__Exercise brief__:
Set down, please, exactly the lines below that run from the line with "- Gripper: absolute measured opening" to the line with "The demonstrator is", both lines included.

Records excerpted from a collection
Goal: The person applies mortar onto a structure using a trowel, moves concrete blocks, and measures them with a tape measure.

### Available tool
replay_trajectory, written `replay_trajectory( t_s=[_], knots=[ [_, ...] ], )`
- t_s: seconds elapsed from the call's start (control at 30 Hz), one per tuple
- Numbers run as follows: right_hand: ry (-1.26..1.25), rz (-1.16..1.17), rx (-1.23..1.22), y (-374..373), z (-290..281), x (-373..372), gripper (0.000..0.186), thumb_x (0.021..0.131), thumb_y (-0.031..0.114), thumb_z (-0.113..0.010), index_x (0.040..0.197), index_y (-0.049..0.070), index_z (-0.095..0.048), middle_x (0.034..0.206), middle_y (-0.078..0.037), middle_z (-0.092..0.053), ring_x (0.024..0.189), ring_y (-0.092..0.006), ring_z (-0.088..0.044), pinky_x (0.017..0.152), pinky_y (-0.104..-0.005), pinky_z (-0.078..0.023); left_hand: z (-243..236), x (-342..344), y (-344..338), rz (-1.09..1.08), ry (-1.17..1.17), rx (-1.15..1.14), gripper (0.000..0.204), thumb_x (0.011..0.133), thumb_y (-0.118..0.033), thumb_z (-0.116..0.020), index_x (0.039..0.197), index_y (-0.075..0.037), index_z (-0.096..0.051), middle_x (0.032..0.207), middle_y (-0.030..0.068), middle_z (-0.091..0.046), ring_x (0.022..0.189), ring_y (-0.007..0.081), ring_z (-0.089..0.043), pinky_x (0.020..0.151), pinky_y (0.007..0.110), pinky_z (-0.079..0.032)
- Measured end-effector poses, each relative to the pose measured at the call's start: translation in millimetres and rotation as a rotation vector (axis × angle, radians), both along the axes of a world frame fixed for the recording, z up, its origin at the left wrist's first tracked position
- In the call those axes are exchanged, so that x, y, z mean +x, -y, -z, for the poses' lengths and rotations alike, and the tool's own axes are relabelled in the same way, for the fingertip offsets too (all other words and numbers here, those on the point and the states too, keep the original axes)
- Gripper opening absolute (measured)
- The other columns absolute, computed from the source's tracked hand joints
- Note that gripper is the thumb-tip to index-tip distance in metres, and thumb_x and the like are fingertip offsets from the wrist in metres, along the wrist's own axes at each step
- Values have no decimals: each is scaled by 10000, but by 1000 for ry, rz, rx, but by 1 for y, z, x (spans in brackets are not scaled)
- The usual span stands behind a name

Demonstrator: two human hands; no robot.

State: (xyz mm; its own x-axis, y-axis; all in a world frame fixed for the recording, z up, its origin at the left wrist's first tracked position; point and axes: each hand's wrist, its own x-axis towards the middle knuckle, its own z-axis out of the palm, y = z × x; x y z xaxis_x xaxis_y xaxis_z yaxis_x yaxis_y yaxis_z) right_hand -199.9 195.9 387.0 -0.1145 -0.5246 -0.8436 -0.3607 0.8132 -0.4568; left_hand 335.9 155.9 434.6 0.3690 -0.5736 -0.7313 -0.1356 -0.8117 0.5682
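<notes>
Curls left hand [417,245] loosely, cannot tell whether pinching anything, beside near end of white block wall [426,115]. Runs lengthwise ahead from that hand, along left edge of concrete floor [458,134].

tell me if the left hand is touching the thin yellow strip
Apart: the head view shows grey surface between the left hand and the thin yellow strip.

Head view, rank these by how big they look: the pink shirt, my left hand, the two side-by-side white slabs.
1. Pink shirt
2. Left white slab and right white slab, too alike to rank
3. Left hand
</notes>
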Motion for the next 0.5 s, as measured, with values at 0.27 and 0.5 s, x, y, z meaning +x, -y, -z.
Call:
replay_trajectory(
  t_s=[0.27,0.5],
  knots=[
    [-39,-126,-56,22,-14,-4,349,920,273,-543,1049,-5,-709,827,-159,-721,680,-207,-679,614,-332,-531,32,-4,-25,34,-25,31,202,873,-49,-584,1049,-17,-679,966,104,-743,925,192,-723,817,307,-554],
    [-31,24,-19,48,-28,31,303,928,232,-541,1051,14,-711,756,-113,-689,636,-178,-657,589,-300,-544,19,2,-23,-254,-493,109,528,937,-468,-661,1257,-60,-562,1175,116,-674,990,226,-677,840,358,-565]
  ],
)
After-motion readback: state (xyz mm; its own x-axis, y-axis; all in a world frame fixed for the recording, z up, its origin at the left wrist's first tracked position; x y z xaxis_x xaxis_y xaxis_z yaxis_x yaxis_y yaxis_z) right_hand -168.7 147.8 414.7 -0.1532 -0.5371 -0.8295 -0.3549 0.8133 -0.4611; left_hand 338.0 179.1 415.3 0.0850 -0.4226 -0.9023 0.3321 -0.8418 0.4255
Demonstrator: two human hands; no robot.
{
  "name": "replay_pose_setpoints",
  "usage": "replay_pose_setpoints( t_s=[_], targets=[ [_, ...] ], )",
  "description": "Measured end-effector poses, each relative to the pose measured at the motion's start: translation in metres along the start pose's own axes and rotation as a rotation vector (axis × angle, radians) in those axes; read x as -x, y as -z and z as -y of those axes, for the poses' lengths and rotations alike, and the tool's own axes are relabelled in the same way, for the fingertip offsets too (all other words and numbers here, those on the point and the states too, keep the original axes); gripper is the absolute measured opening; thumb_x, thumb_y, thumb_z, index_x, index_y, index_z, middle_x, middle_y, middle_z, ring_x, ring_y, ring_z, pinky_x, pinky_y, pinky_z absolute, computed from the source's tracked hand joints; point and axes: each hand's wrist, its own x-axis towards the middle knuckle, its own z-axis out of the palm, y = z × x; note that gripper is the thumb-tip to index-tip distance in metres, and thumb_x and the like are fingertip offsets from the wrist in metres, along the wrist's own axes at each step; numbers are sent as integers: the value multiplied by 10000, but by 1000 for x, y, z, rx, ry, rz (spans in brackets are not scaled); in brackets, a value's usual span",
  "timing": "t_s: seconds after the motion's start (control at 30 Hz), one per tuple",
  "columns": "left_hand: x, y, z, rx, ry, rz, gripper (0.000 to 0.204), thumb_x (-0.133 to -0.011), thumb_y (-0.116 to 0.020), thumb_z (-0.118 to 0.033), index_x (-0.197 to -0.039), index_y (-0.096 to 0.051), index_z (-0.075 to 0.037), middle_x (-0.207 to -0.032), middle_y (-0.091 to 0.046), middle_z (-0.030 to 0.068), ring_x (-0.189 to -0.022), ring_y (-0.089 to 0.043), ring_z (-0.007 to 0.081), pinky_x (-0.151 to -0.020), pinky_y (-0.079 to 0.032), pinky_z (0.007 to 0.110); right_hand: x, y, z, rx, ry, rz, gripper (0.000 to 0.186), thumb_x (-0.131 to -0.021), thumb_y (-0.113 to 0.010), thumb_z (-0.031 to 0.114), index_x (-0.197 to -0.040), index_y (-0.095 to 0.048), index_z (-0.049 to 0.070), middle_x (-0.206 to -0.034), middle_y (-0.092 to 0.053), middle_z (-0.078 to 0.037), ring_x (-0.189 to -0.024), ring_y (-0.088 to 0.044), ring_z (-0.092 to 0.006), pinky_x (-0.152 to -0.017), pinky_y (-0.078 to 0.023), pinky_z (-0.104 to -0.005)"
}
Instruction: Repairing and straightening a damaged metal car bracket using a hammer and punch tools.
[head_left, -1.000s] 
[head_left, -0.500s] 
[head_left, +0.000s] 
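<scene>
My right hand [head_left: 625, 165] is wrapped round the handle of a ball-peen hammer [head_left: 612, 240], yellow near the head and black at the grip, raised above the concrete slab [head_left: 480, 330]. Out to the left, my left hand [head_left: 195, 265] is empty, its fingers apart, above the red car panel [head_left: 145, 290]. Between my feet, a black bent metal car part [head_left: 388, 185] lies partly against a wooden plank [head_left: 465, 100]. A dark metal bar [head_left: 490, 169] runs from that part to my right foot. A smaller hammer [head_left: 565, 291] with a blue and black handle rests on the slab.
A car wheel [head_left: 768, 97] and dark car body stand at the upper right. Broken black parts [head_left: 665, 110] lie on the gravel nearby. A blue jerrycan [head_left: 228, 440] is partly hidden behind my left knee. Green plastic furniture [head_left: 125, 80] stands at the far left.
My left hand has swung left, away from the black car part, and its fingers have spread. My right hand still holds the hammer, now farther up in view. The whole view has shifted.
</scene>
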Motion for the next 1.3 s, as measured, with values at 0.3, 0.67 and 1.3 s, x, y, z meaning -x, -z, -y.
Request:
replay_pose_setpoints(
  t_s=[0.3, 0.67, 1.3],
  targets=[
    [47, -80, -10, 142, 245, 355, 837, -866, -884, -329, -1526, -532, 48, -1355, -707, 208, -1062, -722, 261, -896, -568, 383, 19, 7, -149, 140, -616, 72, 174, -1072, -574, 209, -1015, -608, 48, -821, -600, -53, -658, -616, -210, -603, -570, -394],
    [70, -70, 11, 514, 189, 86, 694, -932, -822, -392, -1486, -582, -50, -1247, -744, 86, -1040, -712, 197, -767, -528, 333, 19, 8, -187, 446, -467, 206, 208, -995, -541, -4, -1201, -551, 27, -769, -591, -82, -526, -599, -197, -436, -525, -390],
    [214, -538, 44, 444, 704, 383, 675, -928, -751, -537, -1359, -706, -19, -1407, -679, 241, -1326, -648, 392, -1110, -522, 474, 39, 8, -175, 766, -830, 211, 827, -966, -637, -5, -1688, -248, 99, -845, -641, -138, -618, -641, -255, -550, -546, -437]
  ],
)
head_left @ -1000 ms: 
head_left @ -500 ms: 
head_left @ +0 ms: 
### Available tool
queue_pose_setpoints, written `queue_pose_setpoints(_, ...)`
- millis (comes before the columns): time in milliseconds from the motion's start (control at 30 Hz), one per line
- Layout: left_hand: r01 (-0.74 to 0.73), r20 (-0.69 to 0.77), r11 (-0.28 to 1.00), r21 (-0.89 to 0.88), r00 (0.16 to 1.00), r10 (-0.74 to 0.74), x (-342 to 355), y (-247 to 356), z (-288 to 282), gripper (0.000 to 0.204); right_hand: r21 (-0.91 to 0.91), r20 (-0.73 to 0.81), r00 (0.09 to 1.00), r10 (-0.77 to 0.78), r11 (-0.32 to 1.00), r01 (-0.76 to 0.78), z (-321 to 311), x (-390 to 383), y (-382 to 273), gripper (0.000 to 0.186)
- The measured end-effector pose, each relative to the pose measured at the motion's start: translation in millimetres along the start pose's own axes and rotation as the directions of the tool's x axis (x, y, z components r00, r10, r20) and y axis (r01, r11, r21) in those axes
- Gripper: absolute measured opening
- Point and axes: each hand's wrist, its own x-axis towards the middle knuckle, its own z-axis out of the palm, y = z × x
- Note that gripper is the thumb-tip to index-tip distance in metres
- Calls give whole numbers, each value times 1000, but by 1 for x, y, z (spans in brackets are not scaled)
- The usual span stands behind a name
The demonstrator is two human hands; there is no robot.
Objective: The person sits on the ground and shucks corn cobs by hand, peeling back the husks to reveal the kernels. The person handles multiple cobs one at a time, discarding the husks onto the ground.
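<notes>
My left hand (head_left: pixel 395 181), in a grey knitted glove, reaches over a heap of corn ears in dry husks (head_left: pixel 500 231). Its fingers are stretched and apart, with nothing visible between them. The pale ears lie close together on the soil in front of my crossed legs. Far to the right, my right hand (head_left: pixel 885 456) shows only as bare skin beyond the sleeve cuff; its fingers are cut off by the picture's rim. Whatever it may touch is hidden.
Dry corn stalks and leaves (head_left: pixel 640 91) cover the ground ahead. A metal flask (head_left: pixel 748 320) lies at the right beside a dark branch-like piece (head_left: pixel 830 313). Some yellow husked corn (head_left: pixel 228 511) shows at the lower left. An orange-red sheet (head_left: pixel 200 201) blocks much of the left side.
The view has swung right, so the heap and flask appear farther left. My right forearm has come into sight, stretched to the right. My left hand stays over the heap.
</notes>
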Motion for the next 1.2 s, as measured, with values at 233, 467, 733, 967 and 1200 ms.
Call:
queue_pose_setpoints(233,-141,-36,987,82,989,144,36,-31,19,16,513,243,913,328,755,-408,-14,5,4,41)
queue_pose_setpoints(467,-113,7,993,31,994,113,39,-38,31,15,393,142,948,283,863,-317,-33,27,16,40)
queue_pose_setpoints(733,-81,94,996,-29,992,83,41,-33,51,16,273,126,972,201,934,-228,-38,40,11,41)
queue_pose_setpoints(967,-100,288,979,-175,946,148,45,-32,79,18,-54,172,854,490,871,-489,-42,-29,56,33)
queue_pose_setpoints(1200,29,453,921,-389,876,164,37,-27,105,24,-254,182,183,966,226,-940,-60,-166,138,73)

__Result of the exercise__:
- Gripper: absolute measured opening
- Point and axes: each hand's wrist, its own x-axis towards the middle knuckle, its own z-axis out of the palm, y = z × x
- Note that gripper is the thumb-tip to index-tip distance in metres
- Calls give whole numbers, each value times 1000, but by 1 for x, y, z (spans in brackets are not scaled)
- The usual span stands behind a name
The demonstrator is two human hands; there is no robot.

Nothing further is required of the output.